The impact of Coco Gauff
The sport of tennis in the eyes of the average Black person, is seen as an exclusive sport made for White people and rich people. Now, while Black athletes have started to break through, they have been scarce, but with the results of the recent U.S. Open series, they may be changing that perception.
“The thing I started to notice when I was young playing this sport is that when I was at County clubs playing and practicing with my dad, we were the only Black people there.” Erika Bond, a former D1 tennis player, said as she talked about her experiences in playing tennis. “I felt isolated, and it was hard to build a community within the sport earlier, but my love for tennis kept me focused.”
Bond started playing at eight years old and continued playing throughout college at Historical Black Colleges and Universities standout school Prairie View A&M and is now a coach at Rose Bowl Tennis Center in Los Angeles.

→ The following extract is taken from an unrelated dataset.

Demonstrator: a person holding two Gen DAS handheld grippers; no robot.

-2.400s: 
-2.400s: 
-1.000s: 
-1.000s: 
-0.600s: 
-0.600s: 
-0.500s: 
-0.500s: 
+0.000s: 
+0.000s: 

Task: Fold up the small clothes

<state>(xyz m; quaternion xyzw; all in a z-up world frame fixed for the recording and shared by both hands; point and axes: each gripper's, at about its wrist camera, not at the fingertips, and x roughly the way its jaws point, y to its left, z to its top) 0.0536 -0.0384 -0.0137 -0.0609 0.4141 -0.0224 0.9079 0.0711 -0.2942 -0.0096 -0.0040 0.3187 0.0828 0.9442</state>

Bond doubled down that even now, she still feels isolated when coaching at the Rose Bowl center as she is the only black coach and an only woman there. “I rarely see people like me in my classes, and even when I do, they rarely last long.”
With the recent win of tennis star Coco Gauff in the U.S. Open Series, Bond is seeing a changing of the guard with inclusivity in the tennis world. “ The game is changing, and there is a need for diversity and inclusivity because, like Gauff and the ones before her, have shown that it's not a skill level that's stopping Black tennis players from being at the top.” Bond said as she talked about the impact of Gauff winning the tournament at 16. “Little kids are watching her and getting inspired, knowing they can achieve the same goal or even reach greater heights.”
Bond is doing her part in helping kids learn more and be interactive in racquet sports with her community and lifestyle brand All-Love Racquet Club, as she will host the All-Love + Fortune Pop-Up Series event on September 30th, 2023, in Long Beach at the El Dorado tennis center. This remarkable event, sponsored by Wilson, company and in partnership with local tennis program Fortune Tennis, aims to break down barriers and create a more diverse and accessible environment for those who may otherwise be isolated from the world of racquet sports.
“There has never been a more perfect time for the inception of All-Love Racquet Club. At the US Open this year, four black players reached the quarterfinals for the first time in the Open Era. Coco Gauff, a Black woman from where I'm from and who trained with the coaches I trained with, won the title as the youngest American since Serena Williams in 1999,” Bond said “The players, the fans, the industry, and the culture of the sport are all changing and becoming much more diverse. The timing is now to provide a community for all people, no matter their background, to feel comfortable, represented, and like they can engage with and learn about racquet sports.”
The event is open to the public, and no sign-up is required.